_REQUIRED WORK_: Copy every line of the listing exactly.

_DATA PROVIDED_:
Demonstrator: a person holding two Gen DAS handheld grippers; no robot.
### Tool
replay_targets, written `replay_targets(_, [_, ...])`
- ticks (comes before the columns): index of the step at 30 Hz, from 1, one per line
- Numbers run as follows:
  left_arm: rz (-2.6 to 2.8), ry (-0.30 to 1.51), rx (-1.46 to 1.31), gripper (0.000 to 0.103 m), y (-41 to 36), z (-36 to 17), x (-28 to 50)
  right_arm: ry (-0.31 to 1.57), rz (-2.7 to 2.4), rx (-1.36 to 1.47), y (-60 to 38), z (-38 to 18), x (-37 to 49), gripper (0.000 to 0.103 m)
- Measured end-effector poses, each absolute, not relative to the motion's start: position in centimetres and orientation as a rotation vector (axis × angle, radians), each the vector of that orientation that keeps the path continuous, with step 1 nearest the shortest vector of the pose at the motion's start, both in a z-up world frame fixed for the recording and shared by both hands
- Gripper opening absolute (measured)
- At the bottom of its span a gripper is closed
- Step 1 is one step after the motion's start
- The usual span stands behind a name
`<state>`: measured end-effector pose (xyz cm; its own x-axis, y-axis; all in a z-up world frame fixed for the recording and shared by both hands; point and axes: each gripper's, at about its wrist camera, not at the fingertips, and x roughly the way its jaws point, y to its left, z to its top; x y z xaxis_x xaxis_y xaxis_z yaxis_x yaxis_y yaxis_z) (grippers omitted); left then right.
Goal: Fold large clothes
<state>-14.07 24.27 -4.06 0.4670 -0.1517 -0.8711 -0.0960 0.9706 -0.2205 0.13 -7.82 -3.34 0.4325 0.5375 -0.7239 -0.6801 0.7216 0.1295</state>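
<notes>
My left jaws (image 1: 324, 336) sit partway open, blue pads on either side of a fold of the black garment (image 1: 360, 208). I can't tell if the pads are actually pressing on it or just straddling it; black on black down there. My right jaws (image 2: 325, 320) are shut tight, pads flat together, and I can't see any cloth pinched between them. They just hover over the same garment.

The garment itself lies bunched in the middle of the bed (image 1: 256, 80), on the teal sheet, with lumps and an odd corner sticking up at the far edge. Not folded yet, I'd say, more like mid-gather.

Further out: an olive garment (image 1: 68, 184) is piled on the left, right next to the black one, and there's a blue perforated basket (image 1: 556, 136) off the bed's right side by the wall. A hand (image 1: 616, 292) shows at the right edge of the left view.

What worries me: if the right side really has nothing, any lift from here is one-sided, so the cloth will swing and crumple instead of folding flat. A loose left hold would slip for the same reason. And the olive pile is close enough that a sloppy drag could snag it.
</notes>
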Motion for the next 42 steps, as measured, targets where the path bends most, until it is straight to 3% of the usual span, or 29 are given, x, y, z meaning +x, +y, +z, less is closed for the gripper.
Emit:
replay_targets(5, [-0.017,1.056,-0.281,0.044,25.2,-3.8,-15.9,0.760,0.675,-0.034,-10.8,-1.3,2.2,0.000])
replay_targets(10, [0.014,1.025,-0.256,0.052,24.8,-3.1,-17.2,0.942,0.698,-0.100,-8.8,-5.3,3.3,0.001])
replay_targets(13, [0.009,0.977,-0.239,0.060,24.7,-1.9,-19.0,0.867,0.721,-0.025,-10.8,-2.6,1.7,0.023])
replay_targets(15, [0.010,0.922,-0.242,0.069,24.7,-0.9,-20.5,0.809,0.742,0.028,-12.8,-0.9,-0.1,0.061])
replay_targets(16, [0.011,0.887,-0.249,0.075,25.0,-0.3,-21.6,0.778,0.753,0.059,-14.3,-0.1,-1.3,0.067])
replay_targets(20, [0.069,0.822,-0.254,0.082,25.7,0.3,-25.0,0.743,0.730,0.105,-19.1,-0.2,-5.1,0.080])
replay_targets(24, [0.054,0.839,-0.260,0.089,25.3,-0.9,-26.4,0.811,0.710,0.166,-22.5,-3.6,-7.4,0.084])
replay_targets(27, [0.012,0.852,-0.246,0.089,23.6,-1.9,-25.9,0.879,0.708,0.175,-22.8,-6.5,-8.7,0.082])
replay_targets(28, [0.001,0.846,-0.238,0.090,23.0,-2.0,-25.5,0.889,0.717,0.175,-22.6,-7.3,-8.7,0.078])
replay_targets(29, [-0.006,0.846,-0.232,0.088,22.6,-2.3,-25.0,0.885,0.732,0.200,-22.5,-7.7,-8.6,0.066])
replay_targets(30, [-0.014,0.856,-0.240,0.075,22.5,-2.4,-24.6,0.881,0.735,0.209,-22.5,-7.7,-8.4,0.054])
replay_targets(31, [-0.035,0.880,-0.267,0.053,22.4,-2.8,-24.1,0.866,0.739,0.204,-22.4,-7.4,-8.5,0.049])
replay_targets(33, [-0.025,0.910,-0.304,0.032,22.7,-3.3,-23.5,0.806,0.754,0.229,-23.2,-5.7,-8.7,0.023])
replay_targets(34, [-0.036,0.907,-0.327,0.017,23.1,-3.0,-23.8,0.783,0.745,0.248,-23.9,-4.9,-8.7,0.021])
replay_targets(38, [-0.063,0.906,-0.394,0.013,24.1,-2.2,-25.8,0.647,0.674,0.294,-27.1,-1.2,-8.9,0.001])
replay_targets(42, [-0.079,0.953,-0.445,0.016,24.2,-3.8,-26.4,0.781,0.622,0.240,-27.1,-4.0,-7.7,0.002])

_WRITTEN REPLY_:
Demonstrator: a person holding two Gen DAS handheld grippers; no robot.
### Tool
replay_targets, written `replay_targets(_, [_, ...])`
- ticks (comes before the columns): index of the step at 30 Hz, from 1, one per line
- Numbers run as follows:
  left_arm: rz (-2.6 to 2.8), ry (-0.30 to 1.51), rx (-1.46 to 1.31), gripper (0.000 to 0.103 m), y (-41 to 36), z (-36 to 17), x (-28 to 50)
  right_arm: ry (-0.31 to 1.57), rz (-2.7 to 2.4), rx (-1.36 to 1.47), y (-60 to 38), z (-38 to 18), x (-37 to 49), gripper (0.000 to 0.103 m)
- Measured end-effector poses, each absolute, not relative to the motion's start: position in centimetres and orientation as a rotation vector (axis × angle, radians), each the vector of that orientation that keeps the path continuous, with step 1 nearest the shortest vector of the pose at the motion's start, both in a z-up world frame fixed for the recording and shared by both hands
- Gripper opening absolute (measured)
- At the bottom of its span a gripper is closed
- Step 1 is one step after the motion's start
- The usual span stands behind a name
`<state>`: measured end-effector pose (xyz cm; its own x-axis, y-axis; all in a z-up world frame fixed for the recording and shared by both hands; point and axes: each gripper's, at about its wrist camera, not at the fingertips, and x roughly the way its jaws point, y to its left, z to its top; x y z xaxis_x xaxis_y xaxis_z yaxis_x yaxis_y yaxis_z) (grippers omitted); left then right.
Goal: Fold large clothes
<state>-14.07 24.27 -4.06 0.4670 -0.1517 -0.8711 -0.0960 0.9706 -0.2205 0.13 -7.82 -3.34 0.4325 0.5375 -0.7239 -0.6801 0.7216 0.1295</state>
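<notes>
My left jaws (image 1: 324, 336) sit partway open, blue pads on either side of a fold of the black garment (image 1: 360, 208). I can't tell if the pads are actually pressing on it or just straddling it; black on black down there. My right jaws (image 2: 325, 320) are shut tight, pads flat together, and I can't see any cloth pinched between them. They just hover over the same garment.

The garment itself lies bunched in the middle of the bed (image 1: 256, 80), on the teal sheet, with lumps and an odd corner sticking up at the far edge. Not folded yet, I'd say, more like mid-gather.

Further out: an olive garment (image 1: 68, 184) is piled on the left, right next to the black one, and there's a blue perforated basket (image 1: 556, 136) off the bed's right side by the wall. A hand (image 1: 616, 292) shows at the right edge of the left view.

What worries me: if the right side really has nothing, any lift from here is one-sided, so the cloth will swing and crumple instead of folding flat. A loose left hold would slip for the same reason. And the olive pile is close enough that a sloppy drag could snag it.
</notes>
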Motion for the next 42 steps, as measured, targets where the path bends most, until it is straight to 3% of the usual span, or 29 are given, x, y, z meaning +x, +y, +z, less is closed for the gripper.
Emit:
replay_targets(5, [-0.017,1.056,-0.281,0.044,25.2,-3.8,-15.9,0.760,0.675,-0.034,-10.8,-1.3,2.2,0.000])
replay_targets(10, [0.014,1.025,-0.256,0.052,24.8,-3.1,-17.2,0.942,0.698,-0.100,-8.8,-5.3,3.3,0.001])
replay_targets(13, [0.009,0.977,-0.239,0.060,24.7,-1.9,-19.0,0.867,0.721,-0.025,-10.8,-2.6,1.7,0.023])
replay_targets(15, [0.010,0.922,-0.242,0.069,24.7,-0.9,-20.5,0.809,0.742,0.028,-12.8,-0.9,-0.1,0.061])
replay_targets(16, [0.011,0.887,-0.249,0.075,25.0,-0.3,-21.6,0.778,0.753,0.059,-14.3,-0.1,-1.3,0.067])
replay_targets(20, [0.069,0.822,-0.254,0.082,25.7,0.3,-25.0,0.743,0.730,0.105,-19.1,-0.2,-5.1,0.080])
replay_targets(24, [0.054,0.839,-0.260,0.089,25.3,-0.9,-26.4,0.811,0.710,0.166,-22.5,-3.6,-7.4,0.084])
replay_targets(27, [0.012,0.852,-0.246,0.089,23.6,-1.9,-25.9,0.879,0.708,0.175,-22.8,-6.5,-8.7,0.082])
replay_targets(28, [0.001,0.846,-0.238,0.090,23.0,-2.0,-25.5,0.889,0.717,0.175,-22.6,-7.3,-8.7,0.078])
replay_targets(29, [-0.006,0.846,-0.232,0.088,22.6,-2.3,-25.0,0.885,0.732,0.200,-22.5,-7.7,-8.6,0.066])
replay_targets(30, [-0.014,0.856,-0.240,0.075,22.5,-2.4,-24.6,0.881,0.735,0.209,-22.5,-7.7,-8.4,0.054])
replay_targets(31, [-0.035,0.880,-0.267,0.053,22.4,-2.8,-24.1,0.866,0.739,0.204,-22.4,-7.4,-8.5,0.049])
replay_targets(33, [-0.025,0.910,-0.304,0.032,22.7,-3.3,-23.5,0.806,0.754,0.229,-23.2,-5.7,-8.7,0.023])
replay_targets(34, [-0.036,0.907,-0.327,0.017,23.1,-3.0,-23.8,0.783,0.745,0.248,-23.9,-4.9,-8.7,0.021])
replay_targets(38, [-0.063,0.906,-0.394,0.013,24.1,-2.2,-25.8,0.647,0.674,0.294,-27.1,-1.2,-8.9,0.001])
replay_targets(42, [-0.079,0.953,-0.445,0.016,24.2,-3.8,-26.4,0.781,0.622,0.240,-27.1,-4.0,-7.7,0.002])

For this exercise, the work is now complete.